Tostão está tão certo. Como não pensar assim vendo outrora disciplinadíssimos japoneses se igualando a todos nos quesitos educação, respeito e ética.
Como não pensar que essa civilização foi pro vinagre depois do episódio das barracas de praia em Salvador?
Nas duas últimas semanas Salvador foi sacudida com o escândalo das Transcon (Transferência do Direito de Construir) e o povo teve que se habituar logo com as novas denominações. Todas sinônimo de máfia. Em bom português o que ficou claro é que por trás das mentiras dos que representam a administração municipal estava mesmo o acerto costurado quando da aprovação do PDDU para lotear a Soterópolis.

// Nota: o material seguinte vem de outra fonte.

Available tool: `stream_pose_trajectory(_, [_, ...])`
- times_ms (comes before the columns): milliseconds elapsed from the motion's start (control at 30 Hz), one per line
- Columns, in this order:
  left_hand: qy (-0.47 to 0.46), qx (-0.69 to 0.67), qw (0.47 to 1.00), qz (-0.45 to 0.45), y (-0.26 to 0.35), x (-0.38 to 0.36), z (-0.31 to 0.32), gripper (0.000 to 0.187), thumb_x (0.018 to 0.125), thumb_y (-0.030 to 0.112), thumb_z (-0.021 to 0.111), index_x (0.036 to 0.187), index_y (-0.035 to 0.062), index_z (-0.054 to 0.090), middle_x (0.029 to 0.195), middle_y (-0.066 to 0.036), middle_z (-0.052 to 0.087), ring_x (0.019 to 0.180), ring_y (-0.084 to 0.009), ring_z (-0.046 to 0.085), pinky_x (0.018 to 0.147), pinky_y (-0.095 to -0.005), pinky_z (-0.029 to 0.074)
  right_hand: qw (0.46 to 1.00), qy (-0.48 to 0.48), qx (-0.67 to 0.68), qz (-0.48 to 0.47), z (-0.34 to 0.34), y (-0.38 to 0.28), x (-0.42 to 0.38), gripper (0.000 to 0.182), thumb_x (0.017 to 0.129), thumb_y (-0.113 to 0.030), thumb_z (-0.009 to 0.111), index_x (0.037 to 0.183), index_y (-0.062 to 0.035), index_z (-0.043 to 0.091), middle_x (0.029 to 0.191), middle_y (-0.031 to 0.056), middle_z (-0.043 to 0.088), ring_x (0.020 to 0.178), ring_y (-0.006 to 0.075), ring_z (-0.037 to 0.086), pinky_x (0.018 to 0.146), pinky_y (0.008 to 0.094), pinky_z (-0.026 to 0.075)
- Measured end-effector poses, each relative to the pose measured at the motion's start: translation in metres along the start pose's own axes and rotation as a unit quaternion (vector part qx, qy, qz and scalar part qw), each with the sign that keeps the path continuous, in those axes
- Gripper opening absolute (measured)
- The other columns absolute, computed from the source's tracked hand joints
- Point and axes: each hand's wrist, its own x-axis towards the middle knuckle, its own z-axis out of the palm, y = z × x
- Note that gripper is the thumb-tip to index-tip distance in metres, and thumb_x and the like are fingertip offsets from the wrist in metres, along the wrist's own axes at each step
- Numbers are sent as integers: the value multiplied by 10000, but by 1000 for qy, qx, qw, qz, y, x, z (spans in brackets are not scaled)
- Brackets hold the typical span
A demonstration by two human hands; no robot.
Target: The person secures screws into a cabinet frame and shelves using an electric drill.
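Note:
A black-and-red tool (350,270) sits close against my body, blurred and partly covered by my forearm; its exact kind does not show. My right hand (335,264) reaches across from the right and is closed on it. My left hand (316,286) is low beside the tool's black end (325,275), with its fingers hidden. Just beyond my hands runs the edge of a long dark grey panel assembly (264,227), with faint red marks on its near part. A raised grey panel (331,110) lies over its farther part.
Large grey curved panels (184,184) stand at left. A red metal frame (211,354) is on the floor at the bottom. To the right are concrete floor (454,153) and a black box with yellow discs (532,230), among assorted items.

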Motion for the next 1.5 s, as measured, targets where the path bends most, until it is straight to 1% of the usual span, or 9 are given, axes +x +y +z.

Nesse loteamento as praias são fundamentais. Como valorizar espigões luxuosos com as barracas que há dezenas de anos compõem a cena social e a cultura soteropolitana? Só tirando-as de lá. E nada como contar com o braço amigo da lei. E assim foi feito. De última hora, alguns gênios da administração municipal e do Judiciário resolveram incluir Ipitanga no bolo. Ora, mas essa área não é do município de Lauro de Freitas? Sim, respondem os gênios, mas até hoje não ficou claro se é de Salvador ou do município vizinho as áreas do aeroporto e das praias de Ipitanga. Nesse caso, levaram uma goleada, veja a resistência vitoriosa no Pilha Pura.
O caso ficou tão nebuloso que o prefeito João Henrique anunciou depois das denúncias da ex-secretária Kátia Carmelo que as Transcon estão suspensas.
Mas voltando a Tostão, como não se decepcionar com a reportagem exibida no Jornal da Manhã desta terça-feira (24 de agosto)? Levaram o Cláudio Silva, dirigente-mor da Sucom (órgão que concede os alvarás de construção e o sinal verde para a empreiteirada passar de roldão seus projetos) para o estúdio e só fizeram levantar a bola para o superintendente exercitar sua retórica.
Sucom destrói 102 barracas no primeiro dia de demolições na Orla de Salvador
Jornal da Manhã – 1º bloco (24.08)
Na praia de Patamares, o advogado dos barraqueiros, João Maia Filho, fazia um esforço enorme para tentar convencer o repórter de que Transcon e demolição das barracas têm tudo a ver; que foi a Prefeitura de Salvador mesmo a responsável pelo pedido da demolição; que a Sesp elaborou a lista das barracas a serem demolidas; que o procurador-geral do Município não tomou as medidas jurídicas para garantir os direitos dos barraqueiros; que ele, João Maia Filho, e outros advogados, já entraram no CNJ (Conselho Nacional de Justiça) com pedido de suspeição contra o juiz que deu a ordem judicial para derrubar as barracas por causa de várias atitudes, no mínimo esquisitas, do magistrado.
Só que o repórter não dava ouvidos ao advogado. Pelo contrário, repetia que era preciso “voltar ao foco da notícia”. Mas o foco, queria dizer João Maia Filho, era exatamente esse. E o repórter perdeu a chance de fazer uma grande reportagem. No estúdio, os apresentadores continuaram fazendo o jogo do titular da Sucom e também perderam a oportunidade de bem informarem ao público.
Jornal da Manhã – 2º bloco (24.08)
Ficou claro que a opção da emissora foi apostar no emocional. Mostrar os barraqueiros chorando, as barracas sendo destruídas – os agentes da Prefeitura destruíram até jangadas de alguns pescadores – e pais e mães de família reclamando que agora estariam sem verba nenhuma para sobreviver.
E assim, meu pessimismo em relação à civilização aumentou. O que fazer? Acreditar em políticos? Uma turma que cada vez mais visa apenas o poder e nada mais? Com seus auxiliares que desejam ser um dia o que são os seus tutores? E o povo servindo apenas para legitimar o “sistema democrático” com suas eleições dirigidas por institutos de pesquisas?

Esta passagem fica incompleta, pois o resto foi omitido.